1. A man of distinguished courage or ability, admired for his brave deeds
and noble qualities.
2. A man who is regarded as having heroic qualities and is considered a model
or ideal.
3. See Hero Sandwich
4. a small loaf of Italian bread.
5. the principal male character in a story, play, film, etc.
6. Class. Myth
a. a being of godlike power and beneficence who often came to be honored
as a divinity
b. (in the Homeric period) a warrior-chieftan of special strength, courage, or ability
c. (in later antiquity) an immortal being; demigod.
Random House Dictionary of the English Language-1968
So why am I talking about heroes? Much less in the context of D&D,
and especially so in relation to the old Bandit Kingdoms days?
Well, today Jeff and I discussed, as we do occasionally since the Phostarius
Wars, getting the band back together and ravaging the countryside.
Now, ever since 3rd ed. came out, the topic ends up in a morass of rules.
Doc was a Bard9/Wiz11. Is he a 20th level character? (No. The conversions put him
at 14th now.) The bard has changed, so is he still a bard? We used know it,
throw it, so is he sorceror? How about Munge? Doc's henchmen? His Keep?
Currently in question, should we go Gestalt? Also, what about equipment?
As most familiar with my larcenous ways will attest, I cringe when regulation
is brought up. I declared war with the Modrons on principle.
Why this preamble?
Partially, the reduction. Characters have a assigned gp value for all their possessions. I have a sidekick who wields Thor's Hammer. You can see
where I'm going with this. The ring of protection +3 on my finger?
(Ignoring how much I obviously identify with doc)
From the cleric Timbruc's gnome Sgt. Brungila. Sam & Tobit's armor?
From the Githyanki who fried Ray's wizard. The thirty or so suits
of +1 chainmail? Hell if I know. Every item pried out of somebody's
cold, dead gauntlet. (Except for my hand crossbow+1. I let her go.)
The economics don't really concern me, but this builds.
I suggested some tweaks to Jeff, on the subject of Munge, and he replied
"are we still playing the same game?"
Well, Doc's ability to raise a keep was a hack of the fighter rules.
My temple came from a dungeon economics article. My access to the quick
+1 enchantment came from best of Dragon#1. Likewise, my bandit retinue
were from the bandit npc class.
The rationale for the streamlining is that a new player would have to
try and adventure with our freaks.
Who's going to adventure with Professor Challenger?
The old heroes in the earth articles were an inspiration for how
gonzo we could go. We even built a block for Doc, around the
concept of a 1st. ed. bard.
How many hit points did Beowulf have?
Now Doc is a fiction. I'd be even scarier if I didn't realize that.
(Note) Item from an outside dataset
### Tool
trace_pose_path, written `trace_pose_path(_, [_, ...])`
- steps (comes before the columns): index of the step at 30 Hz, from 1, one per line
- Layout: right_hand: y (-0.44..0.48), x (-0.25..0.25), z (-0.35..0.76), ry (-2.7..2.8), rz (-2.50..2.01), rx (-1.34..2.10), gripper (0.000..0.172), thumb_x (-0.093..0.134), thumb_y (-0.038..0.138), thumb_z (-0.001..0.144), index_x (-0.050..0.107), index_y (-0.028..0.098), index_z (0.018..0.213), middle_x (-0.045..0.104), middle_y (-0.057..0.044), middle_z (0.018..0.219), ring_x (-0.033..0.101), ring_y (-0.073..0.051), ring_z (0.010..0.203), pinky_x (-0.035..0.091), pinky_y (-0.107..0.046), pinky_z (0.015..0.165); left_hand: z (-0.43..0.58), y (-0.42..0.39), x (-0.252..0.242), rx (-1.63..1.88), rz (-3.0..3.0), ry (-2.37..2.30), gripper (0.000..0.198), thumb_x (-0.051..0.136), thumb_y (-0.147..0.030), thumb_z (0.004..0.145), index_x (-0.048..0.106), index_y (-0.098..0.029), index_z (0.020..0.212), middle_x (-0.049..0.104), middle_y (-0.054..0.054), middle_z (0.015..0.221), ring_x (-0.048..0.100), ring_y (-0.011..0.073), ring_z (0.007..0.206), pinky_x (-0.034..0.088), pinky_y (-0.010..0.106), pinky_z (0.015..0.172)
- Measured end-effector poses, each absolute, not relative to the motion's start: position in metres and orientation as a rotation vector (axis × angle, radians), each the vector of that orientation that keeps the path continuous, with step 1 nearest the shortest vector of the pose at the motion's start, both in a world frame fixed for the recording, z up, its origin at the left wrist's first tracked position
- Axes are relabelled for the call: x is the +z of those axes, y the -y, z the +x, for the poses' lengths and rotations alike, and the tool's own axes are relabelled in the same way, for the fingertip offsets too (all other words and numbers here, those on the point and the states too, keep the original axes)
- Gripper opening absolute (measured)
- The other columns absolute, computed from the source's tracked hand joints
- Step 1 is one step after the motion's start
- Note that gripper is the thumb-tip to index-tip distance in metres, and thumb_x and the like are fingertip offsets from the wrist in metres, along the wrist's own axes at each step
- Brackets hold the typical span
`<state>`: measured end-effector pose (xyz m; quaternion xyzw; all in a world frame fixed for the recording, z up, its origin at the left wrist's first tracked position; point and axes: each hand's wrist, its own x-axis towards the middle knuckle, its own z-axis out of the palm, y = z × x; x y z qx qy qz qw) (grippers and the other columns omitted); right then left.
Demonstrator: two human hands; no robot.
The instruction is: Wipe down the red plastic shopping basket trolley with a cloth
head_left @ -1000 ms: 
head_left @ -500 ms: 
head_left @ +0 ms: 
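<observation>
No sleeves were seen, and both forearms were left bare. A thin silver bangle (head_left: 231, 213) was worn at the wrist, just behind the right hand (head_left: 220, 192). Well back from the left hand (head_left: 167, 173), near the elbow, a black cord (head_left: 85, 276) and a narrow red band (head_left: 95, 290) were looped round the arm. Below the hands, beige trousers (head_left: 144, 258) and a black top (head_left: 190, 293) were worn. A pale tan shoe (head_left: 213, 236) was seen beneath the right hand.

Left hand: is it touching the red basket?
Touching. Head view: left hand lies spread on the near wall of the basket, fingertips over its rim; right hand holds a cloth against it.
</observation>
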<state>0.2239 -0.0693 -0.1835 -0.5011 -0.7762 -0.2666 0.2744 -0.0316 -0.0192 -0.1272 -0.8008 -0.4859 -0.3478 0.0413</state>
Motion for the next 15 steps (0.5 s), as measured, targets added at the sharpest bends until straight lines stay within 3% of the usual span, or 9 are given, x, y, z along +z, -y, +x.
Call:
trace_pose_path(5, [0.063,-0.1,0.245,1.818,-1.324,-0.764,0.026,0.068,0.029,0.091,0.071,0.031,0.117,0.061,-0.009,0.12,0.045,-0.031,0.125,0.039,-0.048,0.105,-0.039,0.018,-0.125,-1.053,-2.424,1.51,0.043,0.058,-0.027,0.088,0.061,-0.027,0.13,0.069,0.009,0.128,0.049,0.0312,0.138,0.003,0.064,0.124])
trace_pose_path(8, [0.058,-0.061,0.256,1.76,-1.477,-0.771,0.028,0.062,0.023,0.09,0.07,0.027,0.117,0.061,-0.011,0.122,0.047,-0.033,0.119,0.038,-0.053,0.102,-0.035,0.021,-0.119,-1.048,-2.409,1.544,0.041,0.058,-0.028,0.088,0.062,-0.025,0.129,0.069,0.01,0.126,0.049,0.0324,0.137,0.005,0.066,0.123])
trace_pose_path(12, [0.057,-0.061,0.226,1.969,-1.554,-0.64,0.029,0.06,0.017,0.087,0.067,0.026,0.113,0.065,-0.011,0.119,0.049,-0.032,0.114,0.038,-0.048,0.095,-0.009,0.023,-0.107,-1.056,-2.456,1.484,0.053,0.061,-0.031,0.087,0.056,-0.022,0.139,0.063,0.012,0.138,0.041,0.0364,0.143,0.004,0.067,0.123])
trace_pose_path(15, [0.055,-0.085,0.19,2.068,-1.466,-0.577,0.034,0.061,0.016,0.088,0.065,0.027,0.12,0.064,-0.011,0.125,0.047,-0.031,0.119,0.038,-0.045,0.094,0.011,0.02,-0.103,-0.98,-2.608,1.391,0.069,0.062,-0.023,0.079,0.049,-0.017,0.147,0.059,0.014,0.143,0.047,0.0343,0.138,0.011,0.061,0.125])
One adventure, We'd be on Vecna's plane. Another, I'd be swordfighting
Shoggoths. As a fiction, he's a numeric abstraction of the concept
of action and magic. This is a sticking point.
Gandalf was a sixth level Wizard.
In an issue of Dragon, the teenage Merlin is a 12th Lvl Sorceror.
Similarly, Xerxes is a 10th Lvl. Fighter. Alucard from Helsing
is 30-something, but he's Dracula, so I'll cut him some slack.
(We're family after all.)
When the boldface above was first stated, Dragon was in it's double digits.
Now, Doc raised an army of hundreds of skeletons and killed over a hundred men
in a single battle. He never cast a 6th Level spell.
Am I just singing the praises of my 128th level Eleminister?
The Cornelius Chronicles.
My concept of Doc was a Crowleyan individualist, reshaping the landscape
of Greyhawk to fit his Will, but never a dominator, always holding
the ideal of personal freedom. A Champion of Chaos, whether fighting
the madness of Tharizdun, or the predations of the dragon mound.
Also, never forgiving a slight and putting every copper towards the future.
Doc, now about a decade old, was the product of my twenties.
I fought free of my Engineering curriculum, my stifling honors program,
transferred to a small private school, entered the arts, spent two years
on the beat. Doc was an artificer, effortlessly making an army's
worth of arrows with fabricate, or raising a ashton-smith statuary
garden with stone shape. Doc was a pillar of human potential, an ideal
when I still had need for such things.
Now I'm in my fifth year at a dead-end job in retail.
Jeff proposed a Pendragon model where we had an adventure that represented
what happened that year. "Eventually, we'd be Liches, or Spectres."
Do one interesting thing every year, and slowly turn into a monster.
Hell. I can do that just fine right now.